▶ **HOW TO COMPLETE THIS TASK**
Please keep to the lines below from the one with "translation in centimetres" through the one with "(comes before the", and restate them word for word, ends included.

Stored records:
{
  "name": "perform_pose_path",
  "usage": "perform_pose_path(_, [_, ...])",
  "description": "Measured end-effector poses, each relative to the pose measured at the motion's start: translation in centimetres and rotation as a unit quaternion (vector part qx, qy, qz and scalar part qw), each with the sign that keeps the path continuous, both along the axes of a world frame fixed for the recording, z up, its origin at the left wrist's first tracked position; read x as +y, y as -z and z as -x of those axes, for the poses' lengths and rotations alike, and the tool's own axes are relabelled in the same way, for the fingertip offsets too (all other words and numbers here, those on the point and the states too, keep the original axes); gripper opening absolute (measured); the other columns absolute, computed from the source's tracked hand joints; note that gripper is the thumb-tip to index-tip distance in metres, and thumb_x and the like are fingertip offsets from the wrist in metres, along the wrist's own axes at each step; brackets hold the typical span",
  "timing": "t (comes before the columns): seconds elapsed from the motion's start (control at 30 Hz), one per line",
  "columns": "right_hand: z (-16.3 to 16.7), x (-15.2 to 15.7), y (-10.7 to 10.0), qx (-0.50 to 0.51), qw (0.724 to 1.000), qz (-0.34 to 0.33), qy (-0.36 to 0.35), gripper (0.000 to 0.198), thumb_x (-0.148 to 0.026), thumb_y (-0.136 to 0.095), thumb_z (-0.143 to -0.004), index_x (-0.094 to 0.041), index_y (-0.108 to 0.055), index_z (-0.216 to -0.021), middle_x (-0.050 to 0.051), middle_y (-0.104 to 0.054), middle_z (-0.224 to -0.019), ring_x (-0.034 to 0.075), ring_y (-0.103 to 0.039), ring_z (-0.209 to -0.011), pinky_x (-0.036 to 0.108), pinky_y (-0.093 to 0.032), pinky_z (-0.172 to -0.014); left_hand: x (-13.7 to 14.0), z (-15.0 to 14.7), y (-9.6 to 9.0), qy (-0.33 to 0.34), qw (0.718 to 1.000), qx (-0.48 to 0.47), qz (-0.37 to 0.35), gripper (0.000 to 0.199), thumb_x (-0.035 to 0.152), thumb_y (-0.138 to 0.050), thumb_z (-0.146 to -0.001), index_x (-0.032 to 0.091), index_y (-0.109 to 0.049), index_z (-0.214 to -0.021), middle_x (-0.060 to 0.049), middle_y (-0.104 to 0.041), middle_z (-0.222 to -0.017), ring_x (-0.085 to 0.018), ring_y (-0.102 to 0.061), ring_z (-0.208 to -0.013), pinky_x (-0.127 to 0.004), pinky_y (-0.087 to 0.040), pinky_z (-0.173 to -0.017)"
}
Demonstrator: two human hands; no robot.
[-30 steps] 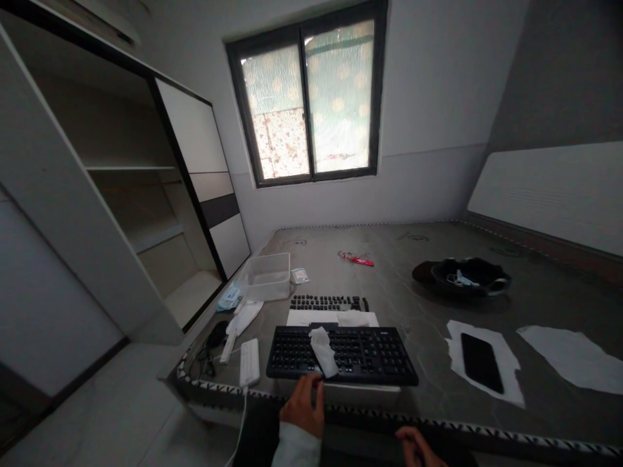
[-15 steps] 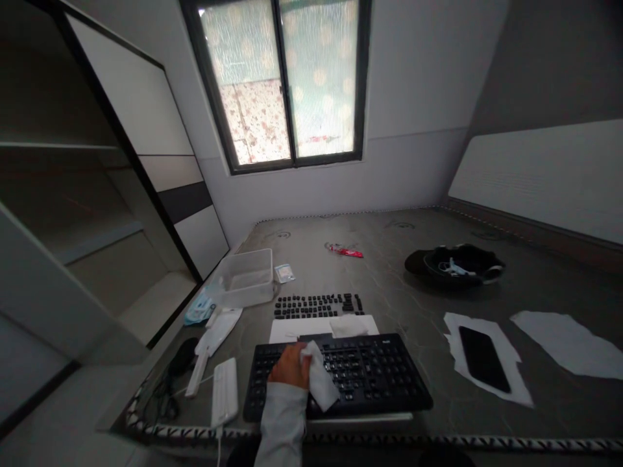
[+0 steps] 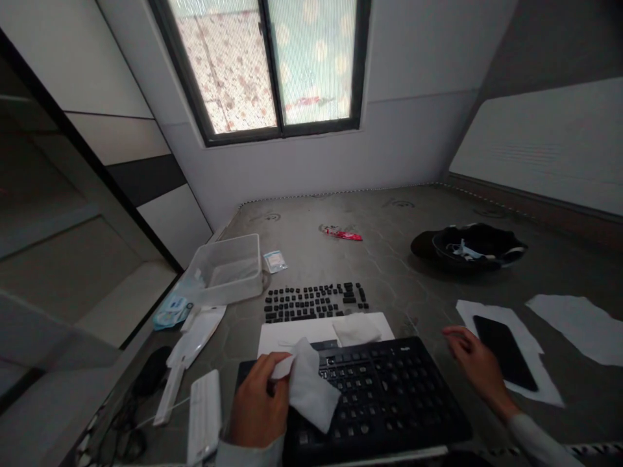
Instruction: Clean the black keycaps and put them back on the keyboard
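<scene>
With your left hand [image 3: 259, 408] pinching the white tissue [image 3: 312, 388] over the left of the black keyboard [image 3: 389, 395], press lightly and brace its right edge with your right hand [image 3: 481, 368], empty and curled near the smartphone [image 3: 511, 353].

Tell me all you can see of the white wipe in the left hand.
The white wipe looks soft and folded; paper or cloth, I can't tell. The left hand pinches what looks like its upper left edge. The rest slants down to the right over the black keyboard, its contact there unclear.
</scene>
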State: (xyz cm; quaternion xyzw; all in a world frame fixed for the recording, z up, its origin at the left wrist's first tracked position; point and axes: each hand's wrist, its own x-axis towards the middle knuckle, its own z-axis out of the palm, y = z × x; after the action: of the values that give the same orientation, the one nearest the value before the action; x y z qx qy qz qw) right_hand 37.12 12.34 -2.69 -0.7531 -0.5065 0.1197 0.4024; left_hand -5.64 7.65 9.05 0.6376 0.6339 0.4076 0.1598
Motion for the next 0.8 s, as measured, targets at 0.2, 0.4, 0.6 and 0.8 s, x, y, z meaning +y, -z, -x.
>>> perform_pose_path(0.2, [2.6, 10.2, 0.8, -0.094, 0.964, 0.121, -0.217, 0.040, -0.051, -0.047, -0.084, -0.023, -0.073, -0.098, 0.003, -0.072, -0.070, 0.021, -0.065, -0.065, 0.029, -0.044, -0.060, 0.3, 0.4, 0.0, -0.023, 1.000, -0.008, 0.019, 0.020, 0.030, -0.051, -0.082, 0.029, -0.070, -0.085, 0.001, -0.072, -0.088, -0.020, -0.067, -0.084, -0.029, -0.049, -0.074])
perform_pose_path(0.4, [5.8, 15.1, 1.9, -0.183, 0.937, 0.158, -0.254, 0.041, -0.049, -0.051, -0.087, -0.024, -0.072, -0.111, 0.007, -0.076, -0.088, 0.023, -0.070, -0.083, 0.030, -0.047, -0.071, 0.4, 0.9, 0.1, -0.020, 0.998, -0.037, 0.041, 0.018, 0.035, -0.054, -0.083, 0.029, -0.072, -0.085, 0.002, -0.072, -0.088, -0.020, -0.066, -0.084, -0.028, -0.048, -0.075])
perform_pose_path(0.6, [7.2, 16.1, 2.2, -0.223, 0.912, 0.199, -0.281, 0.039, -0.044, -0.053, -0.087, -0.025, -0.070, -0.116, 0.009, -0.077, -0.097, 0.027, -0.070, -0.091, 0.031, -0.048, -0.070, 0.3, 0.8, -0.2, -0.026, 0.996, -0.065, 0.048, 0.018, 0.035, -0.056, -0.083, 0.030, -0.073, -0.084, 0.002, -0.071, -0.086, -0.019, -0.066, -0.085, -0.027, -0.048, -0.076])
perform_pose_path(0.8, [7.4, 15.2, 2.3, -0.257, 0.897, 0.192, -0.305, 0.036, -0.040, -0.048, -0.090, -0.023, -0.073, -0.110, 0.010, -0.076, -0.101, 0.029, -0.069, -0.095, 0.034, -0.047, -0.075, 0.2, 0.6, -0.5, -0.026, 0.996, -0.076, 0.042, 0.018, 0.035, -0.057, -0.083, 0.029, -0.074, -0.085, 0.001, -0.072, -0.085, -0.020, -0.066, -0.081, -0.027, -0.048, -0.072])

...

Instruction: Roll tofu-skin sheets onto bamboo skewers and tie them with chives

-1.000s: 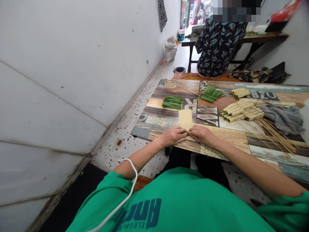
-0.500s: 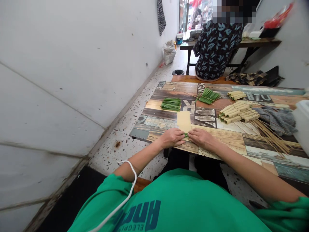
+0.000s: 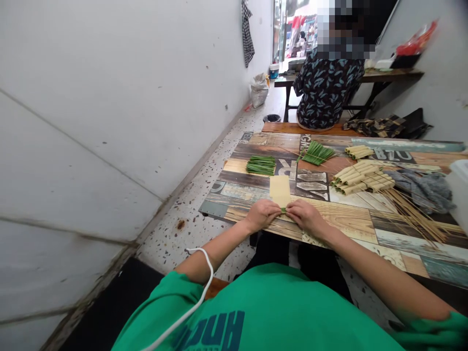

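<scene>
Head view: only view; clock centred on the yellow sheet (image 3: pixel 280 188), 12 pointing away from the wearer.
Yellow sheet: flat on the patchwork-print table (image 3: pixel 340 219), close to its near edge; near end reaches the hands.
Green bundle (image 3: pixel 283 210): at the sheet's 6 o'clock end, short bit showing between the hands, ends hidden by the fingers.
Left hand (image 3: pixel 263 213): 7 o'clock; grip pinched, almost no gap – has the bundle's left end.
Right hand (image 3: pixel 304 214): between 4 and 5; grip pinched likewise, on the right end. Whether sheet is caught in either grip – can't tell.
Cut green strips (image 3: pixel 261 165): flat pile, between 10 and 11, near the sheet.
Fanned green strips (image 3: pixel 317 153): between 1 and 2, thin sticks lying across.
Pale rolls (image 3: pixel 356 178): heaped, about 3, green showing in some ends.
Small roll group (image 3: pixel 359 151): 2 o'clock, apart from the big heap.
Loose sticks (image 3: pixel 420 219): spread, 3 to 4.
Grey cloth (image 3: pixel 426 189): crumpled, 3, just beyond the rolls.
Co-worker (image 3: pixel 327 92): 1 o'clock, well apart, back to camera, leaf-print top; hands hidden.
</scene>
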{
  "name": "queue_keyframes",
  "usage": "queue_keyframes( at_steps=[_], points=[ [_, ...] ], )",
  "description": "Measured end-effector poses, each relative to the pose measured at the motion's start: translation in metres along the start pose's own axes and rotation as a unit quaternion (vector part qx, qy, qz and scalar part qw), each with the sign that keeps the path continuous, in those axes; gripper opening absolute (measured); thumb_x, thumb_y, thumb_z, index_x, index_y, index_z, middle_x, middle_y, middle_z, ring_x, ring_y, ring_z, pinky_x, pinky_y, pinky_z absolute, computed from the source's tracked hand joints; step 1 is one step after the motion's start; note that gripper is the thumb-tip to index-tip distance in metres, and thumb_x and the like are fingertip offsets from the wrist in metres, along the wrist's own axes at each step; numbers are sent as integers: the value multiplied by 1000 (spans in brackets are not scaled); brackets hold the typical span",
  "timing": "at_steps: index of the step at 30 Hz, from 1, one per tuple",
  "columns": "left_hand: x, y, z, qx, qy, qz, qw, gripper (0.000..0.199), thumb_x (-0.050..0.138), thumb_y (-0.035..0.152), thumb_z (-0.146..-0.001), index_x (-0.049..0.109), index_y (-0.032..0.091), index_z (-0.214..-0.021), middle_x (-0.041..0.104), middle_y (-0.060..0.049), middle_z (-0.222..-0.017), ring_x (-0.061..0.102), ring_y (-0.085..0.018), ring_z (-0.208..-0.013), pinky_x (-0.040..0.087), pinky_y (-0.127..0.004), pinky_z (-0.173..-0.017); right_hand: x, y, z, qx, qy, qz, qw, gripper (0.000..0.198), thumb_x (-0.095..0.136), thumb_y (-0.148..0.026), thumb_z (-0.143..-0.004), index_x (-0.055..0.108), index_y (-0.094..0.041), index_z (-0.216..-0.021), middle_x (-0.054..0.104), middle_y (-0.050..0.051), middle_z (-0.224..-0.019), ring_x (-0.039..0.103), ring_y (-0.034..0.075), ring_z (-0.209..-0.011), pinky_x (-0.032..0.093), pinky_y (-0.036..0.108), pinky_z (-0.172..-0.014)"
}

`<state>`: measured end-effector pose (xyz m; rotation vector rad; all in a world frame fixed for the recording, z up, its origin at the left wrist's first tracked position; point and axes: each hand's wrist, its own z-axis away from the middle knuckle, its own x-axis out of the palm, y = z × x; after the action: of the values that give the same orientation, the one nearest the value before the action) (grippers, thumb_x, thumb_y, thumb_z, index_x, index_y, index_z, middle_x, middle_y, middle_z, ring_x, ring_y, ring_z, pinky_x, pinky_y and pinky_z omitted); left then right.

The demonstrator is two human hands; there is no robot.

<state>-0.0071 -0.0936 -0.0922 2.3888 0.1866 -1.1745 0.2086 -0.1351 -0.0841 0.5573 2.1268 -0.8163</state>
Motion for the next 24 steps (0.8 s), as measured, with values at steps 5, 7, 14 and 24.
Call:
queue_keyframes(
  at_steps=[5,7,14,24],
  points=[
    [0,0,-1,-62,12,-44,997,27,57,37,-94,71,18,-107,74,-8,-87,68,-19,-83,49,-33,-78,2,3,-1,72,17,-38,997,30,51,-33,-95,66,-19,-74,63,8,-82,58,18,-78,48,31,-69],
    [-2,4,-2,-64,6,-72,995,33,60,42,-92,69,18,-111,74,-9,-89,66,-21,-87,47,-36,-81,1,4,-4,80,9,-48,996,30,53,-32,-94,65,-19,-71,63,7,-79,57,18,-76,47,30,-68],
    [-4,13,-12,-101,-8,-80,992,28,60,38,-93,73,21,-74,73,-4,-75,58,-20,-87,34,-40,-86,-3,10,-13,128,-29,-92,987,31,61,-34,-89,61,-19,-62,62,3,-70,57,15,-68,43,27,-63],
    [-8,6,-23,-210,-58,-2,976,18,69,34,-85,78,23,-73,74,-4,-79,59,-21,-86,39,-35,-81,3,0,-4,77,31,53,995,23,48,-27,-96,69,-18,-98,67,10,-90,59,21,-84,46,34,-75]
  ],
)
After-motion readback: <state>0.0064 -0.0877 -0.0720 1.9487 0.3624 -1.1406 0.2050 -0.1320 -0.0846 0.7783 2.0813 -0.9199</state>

▶ **RESPONSE TO THIS TASK**
  "description": "Measured end-effector poses, each relative to the pose measured at the motion's start: translation in centimetres and rotation as a unit quaternion (vector part qx, qy, qz and scalar part qw), each with the sign that keeps the path continuous, both along the axes of a world frame fixed for the recording, z up, its origin at the left wrist's first tracked position; read x as +y, y as -z and z as -x of those axes, for the poses' lengths and rotations alike, and the tool's own axes are relabelled in the same way, for the fingertip offsets too (all other words and numbers here, those on the point and the states too, keep the original axes); gripper opening absolute (measured); the other columns absolute, computed from the source's tracked hand joints; note that gripper is the thumb-tip to index-tip distance in metres, and thumb_x and the like are fingertip offsets from the wrist in metres, along the wrist's own axes at each step; brackets hold the typical span",
  "timing": "t (comes before the columns): seconds elapsed from the motion's start (control at 30 Hz), one per line",

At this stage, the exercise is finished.